You might be wondering why I am traveling on I-95, selfishly trying to share the road with you while you have your “fun” playing the dangerous and deadly game of “Indy 500” with the lives of drivers around you. You leave the fast lane, move to my right lane in one fell swoop, and then weave back over to the fast lane so you can once again be “the first and the fastest.” Sometimes I see you and a buddy racing each other. By the way, you might think you “got” the lane switch down but sometimes you don’t. I’ve slammed on the brakes often these past two years. You are not as good as you think you are.

I am begging you to learn a little bit about me before your next trip. I live in Baltimore, have three children, and I am also a grandmother to two beautiful little boys. Becoming a mother and grandmother has brought me so much joy — I cannot even begin to explain the feeling. One of my grandsons lives in Baltimore and the other lives in Alexandria. I travel I-95 once a week to visit and spend the night. Sometimes my husband travels with me, but most times I travel alone.

In the back seat of my car is a cooler. Inside the cooler is a 9 by 13-inch pan of lasagna, cooked breakfast sausage, a dozen eggs, a bunch of bananas, a gallon of whole milk and a container of blackberries — all my grandson’s favorite foods, and foods they can’t keep enough of in the house.

My suitcase is full of warm clothes this time of year because we try to take a walk together every day. Sometimes he sits in his wagon; other times in the stroller, and now that he started to walk, sometimes I just hold his tiny little hand.

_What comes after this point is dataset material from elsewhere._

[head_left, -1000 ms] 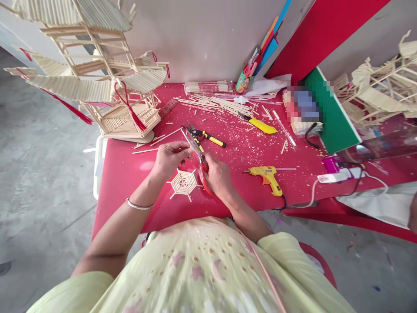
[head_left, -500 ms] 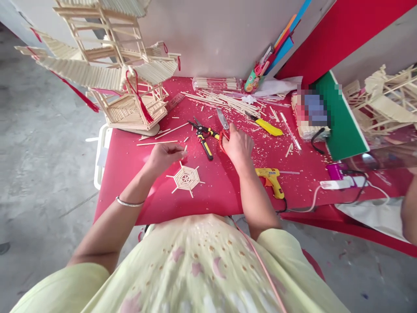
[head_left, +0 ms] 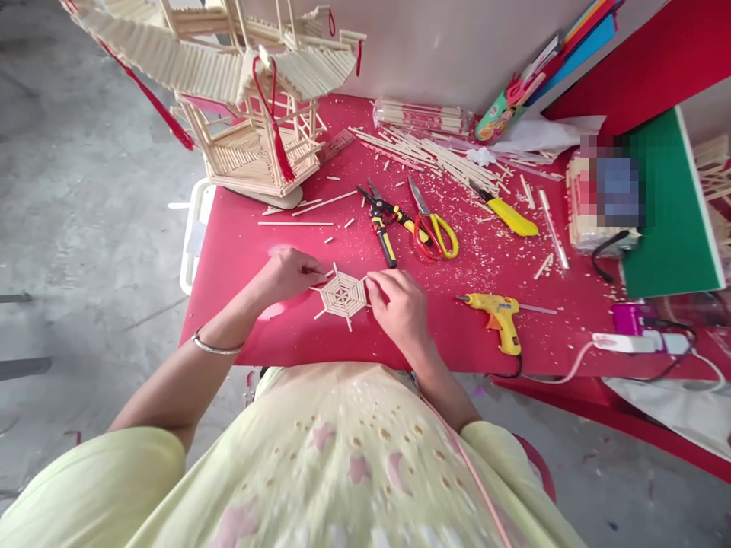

When I park my car and walk up their driveway, I can see him, in his mother’s arms, waving, throwing kisses, or just smiling. My daughter can track my travel so she knows when I’m pulling up. She times it just right for me to see them at the window. Can you imagine that feeling? I can’t put the cooler and suitcase down fast enough. Everything can wait. He and I hug and giggle, and I feel such relief in knowing I am there and we are about to spend time together.

I love our meals together. I love when we play together. I love our quiet times together in the nursery when I’m reading to him and he’s just sitting there, listening, sometimes holding onto my index finger so we can point to things together — dogs and chickens and balls. Lately we’ve been reading a bubble bath book and “popping” the bubbles together. As I put him in the crib, say, “night, night — I love you,” and go to turn out the light, he turns around and smiles at me. Always.

So there I am on I-95, driving the speed limit in one of the right hand lanes. I am a good driver, keeping my distance from the car in front of me and looking for problem drivers like you on the road. I don’t look at my phone. I don’t do anything to distract me from getting from Baltimore to Alexandria and back again safely. Yet, there you are, on every trip. I don’t know how to stop you, but I am now begging you: Please slow down. Please put your blinker on. Please stop taking chances with my life. I don’t want to die. I have too much to live for.